Hi,
I downloaded tlt-converter the DLA enabled version in order to generate an engine to utilize DLAs in the AGX.
I used maskrcnn that i retrained with COCO dataset using TLT v3.0.
The engine generation process failed and resulted in segmentation fault. I attached the log for the error log.txt (61.1 KB)
Also, according to this blog here , Using the DLAs along with the GPU should give a performance boost, but when i attempted the DLA engine creation, alot of layers were not DLA enabled and fell back to the GPU and as far as i understand, this should actually hinder the GPU. So is there a certain way the benchmark in the blog was done?
I usually let deepstream generate the GPU trt engine from the etlt, but i tried generating the trt engine without DLA using tlt-converter just now and the resulting engine has really low fps in deepstream compared to the one generated by deepstream.
Not sure why though.
i used this command for the trt engine without the DLA
For fps, I suggest you test the mask-rcnn model which is mentioned in the blog. It is trained on 1 class.

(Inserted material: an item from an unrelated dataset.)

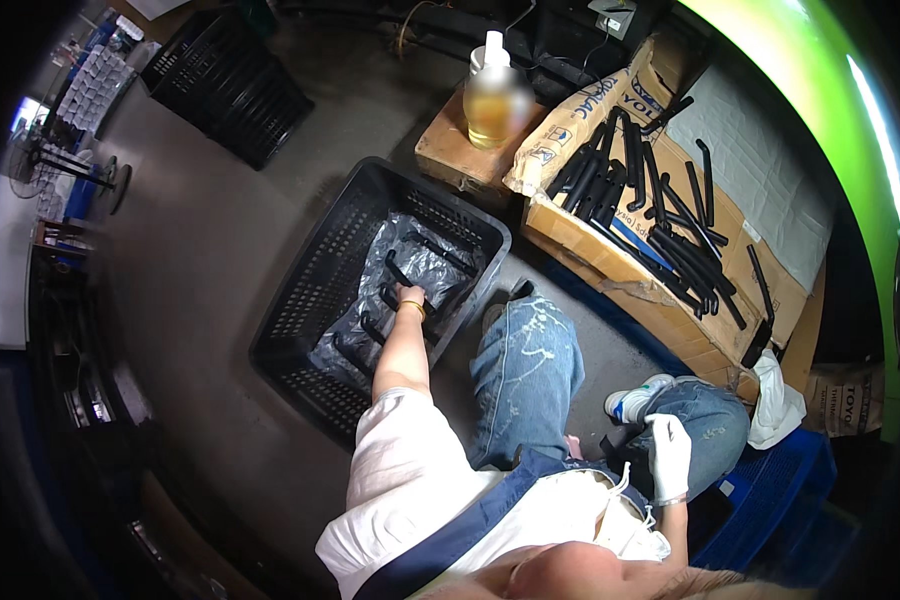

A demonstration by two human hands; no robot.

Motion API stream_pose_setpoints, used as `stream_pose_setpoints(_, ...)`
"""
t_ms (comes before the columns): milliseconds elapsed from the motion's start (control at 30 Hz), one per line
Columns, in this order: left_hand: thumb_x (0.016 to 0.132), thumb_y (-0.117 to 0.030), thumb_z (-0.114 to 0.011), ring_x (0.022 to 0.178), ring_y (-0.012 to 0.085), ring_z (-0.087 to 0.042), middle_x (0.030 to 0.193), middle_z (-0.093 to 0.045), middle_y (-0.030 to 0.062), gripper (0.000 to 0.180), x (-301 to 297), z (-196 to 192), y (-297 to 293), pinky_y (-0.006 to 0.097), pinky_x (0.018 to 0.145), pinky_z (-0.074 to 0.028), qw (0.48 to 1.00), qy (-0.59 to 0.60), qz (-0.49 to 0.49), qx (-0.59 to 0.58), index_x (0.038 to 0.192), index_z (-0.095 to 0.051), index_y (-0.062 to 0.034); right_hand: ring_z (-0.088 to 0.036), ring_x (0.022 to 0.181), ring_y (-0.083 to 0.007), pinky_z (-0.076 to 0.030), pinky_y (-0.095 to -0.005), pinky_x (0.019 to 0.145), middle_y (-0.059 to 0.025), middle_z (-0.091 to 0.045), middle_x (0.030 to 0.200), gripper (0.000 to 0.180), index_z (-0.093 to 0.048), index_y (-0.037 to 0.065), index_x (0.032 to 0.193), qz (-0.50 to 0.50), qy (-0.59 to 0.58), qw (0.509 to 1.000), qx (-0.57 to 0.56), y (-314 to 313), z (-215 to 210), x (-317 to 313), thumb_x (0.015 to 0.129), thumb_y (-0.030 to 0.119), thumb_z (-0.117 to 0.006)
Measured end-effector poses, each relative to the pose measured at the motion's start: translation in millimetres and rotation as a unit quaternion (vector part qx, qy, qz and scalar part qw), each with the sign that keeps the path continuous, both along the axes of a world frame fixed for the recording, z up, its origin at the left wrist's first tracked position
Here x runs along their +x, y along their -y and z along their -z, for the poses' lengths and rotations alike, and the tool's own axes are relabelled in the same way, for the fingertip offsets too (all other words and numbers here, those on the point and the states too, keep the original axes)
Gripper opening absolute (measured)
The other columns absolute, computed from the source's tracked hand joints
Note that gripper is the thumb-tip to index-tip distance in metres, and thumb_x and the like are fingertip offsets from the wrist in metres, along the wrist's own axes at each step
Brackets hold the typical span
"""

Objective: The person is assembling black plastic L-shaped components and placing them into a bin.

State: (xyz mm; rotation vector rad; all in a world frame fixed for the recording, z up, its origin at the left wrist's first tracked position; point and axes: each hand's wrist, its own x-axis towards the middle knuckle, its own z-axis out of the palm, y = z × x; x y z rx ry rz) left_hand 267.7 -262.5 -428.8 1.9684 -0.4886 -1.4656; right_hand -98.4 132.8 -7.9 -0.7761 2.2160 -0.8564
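My left hand (411,296) is bare and reaches down into a black plastic basket (315,245). Its fingers are closed on a black bent handle (396,268), which tilts up out of the grip. Crumpled clear plastic sheeting (420,262) lines the basket, and further black handles (440,253) lie on it around the hand. Over by my right knee, my right hand (670,455) wears a white glove. Its fingers are curled together, and whatever they may hold is hidden.
An opened cardboard box (625,285) at the right bears a pile of black bent parts (675,255). Behind the basket, a bottle of yellow liquid (487,115) stands on a smaller box (450,150). Stacked black baskets (230,90) are at the far left. Blue plastic (770,490) lies beside my right leg.
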Motion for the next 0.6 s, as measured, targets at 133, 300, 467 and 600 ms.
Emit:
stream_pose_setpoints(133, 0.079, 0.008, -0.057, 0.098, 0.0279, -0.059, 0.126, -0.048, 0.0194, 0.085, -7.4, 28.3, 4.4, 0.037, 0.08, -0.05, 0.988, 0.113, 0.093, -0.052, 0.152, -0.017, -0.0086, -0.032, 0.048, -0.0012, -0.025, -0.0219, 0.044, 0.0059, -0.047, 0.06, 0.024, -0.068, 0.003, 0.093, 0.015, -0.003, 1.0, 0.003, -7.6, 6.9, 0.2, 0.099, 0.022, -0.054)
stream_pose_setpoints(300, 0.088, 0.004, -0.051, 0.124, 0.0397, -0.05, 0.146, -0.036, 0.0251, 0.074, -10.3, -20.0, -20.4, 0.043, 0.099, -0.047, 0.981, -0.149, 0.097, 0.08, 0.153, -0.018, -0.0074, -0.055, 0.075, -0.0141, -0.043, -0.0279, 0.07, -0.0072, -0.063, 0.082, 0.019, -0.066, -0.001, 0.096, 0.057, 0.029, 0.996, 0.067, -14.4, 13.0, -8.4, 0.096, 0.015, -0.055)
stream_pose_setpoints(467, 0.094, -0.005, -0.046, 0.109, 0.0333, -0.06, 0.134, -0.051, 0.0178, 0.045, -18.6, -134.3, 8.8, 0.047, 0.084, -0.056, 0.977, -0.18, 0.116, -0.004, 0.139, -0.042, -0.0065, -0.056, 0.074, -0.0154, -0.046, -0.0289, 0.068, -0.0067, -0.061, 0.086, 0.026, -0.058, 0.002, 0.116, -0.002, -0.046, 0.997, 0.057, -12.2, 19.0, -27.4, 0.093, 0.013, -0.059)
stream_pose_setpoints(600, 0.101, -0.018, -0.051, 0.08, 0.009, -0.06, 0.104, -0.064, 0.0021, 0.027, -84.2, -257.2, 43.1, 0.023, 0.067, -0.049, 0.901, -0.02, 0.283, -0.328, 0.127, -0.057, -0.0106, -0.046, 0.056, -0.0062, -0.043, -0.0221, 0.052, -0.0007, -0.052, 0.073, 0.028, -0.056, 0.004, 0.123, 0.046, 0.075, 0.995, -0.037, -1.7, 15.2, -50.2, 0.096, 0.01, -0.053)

The configuration file and label file for the model are provided in the SDK. These files can be used with the generated model as well as your own trained model. A sample Mask R-CNN model trained on a one-class dataset is provided in GitHub https://github.com/NVIDIA-AI-IOT/deepstream_tlt_apps/
cd deepstream_tlt_apps/
wget https://nvidia.box.com/shared/static/8k0zpe9gq837wsr0acoy4oh3fdf476gq.zip -O models.zip
unzip models.zip
rm models.zip
Then use the same etlt model to generate trt engine.
You mentioned that there is segmentation fault when generate trt engine with the DLA flag.
How about generating trt engine without the DLA flag ? Is it successful?
[ERROR] Try increasing the workspace size with IBuilderConfig::setMaxWorkspaceSize() if using IBuilder::buildEngineWithConfig, or IBuilder::setMaxWorkspaceSize() if using IBuilder::buildCudaEngine.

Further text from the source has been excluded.